This is me as well. When I see a "good" picture of me (one that I feel relatively comfortable with in terms of my appearance) I have a hard time believing it, and chalk it up to some fluke, because it doesn't correspond to what I see in the mirror. Or I'll look back at pictures of me from previous years, and see something better than I might have seen it back then. (It doesn't help that I'm getting older though, so naturally pictures of me when I was younger are going to have some appeal compared to now.)

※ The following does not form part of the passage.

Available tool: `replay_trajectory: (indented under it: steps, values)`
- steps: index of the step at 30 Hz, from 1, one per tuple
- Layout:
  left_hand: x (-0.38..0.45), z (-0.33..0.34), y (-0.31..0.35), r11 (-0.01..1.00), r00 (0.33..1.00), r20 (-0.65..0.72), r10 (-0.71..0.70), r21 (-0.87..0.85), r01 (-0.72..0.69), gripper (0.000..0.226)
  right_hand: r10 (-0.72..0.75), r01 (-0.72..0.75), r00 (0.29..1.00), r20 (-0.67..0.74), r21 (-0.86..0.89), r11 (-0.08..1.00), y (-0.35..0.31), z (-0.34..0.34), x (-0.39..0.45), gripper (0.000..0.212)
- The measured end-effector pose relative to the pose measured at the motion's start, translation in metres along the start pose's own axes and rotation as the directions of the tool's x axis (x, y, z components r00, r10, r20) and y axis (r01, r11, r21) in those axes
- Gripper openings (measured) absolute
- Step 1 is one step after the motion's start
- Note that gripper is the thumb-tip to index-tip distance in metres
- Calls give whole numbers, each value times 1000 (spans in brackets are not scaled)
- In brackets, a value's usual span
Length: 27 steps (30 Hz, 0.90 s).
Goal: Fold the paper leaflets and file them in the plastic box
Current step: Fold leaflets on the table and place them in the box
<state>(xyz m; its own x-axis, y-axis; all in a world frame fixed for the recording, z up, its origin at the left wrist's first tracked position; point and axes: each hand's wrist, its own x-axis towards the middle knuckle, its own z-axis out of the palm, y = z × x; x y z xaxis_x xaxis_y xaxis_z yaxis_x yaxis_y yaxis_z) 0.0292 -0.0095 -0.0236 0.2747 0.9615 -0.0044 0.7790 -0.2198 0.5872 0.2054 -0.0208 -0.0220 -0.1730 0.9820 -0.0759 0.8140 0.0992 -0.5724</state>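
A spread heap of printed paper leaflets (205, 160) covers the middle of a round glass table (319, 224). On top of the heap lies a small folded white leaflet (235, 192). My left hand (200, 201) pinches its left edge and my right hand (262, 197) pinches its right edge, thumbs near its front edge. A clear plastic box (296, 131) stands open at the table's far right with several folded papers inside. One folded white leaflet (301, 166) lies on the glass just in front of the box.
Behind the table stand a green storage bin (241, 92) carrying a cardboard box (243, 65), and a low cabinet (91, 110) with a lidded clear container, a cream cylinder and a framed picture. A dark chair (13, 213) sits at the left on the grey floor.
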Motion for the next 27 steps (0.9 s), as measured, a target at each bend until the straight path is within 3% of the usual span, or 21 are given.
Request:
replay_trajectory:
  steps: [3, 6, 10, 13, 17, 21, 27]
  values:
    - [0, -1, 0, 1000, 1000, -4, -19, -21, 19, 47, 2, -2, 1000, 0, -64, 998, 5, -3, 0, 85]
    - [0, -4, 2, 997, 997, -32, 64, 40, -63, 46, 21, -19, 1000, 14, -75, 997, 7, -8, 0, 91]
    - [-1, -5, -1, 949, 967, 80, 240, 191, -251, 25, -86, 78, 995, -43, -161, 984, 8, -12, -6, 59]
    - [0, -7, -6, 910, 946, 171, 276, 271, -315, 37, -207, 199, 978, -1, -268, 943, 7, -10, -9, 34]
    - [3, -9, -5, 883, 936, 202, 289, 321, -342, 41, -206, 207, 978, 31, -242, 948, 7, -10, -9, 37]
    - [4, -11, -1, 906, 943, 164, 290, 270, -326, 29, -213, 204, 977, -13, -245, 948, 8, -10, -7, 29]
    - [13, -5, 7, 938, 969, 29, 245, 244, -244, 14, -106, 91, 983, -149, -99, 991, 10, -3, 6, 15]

That said, I'm not entirely sure I could say I have BDD. Sometimes I think I do, in some small way. But then I feel that the things that bother me are not "minor" - to me they are significant. So to me I feel like my concerns are valid. Whereas other people might tell me they're not. But I can come up with all sorts of reasons as to why they just don't know what they're talking about. So people telling me I look good doesn't really help me at all, for that reason. Because I feel I know better, and they aren't seeing the full picture (so to speak).

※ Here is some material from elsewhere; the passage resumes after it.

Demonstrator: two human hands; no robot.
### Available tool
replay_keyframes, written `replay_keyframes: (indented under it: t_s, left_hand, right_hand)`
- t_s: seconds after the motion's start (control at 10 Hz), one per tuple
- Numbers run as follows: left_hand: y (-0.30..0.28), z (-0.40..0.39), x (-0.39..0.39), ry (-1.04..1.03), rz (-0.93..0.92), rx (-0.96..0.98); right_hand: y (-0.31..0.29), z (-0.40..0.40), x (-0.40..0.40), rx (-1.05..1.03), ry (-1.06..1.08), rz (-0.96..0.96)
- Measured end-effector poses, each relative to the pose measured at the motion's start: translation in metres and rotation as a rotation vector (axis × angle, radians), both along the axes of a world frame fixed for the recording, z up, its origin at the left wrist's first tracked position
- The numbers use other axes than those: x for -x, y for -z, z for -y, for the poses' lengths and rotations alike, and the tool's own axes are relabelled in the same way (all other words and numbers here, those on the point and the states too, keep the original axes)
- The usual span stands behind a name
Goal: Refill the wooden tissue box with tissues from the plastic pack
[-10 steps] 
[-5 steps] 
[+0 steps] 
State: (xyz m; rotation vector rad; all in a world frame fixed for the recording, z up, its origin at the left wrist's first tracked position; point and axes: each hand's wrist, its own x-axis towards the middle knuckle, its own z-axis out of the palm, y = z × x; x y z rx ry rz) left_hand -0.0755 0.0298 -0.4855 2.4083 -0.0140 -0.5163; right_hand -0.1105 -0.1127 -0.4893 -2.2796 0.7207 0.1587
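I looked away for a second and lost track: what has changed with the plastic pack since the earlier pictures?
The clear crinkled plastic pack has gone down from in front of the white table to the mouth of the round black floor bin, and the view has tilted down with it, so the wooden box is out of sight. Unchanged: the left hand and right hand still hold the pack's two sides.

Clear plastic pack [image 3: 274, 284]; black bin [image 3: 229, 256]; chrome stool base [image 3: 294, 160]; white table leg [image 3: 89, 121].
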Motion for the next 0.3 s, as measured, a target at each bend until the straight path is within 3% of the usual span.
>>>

Also, often I do see things in pictures that bother me, and reinforce what I see in the mirror. Thus reinforcing my negative self-esteem.

But regardless of whether my "issues" are real/significant or not, I wish I could get over these things. Because I've let it rule and destroy various aspects of my life up to now. Unfortunately it's easier said than done. I do envy and respect those people in this world who just live and experience life regardless of those issues that bother them. It astounds me sometimes. I just can't seem to grab that! (Yet another thing for me to feel negative about.)

I feel your pain. :yes

Good lord, that was unnecessarily long-winded. uke


----------



## leonardess (Jun 30, 2009)

I've spent a long time absolutely sure i am hideous. Only recently have I begun to accept that I can be attractive.


----------



## IcedOver (Feb 26, 2007)

leonardess--You look very cute in your photo.

I actually think I look worse in photos than I do in the mirror (and I look terrible in the mirror). I look dissipated, skeletal and just plain weird in photos.


----------



## shadowmask (Jun 22, 2009)

Catching Fire said:


> So what do you guys think do we feel we look worse then we actually do?


I'm sure many people do, but personally I feel that my self-perceptions are realistic. I mean, not everyone who's unattractive and believes so is wrong about it. But then again, maybe I am. :roll That's what bothers me the most; I'll never know for certain if I'm attractive to other people or not. Any compliment on my appearance I immediately dismiss as sarcasm or pity. Whether I believe I'm unattractive or otherwise, there's no way to tell for sure if I'm deluding myself or seeing what other people see. I'd give anything to just _know_ what someone else is thinking when they look at my face.


----------



## 1applehearts1 (Jan 7, 2010)

CuartaVez said:


> I HATE myself in pictures, but the me i see in mirrors isn't that bad. Weird.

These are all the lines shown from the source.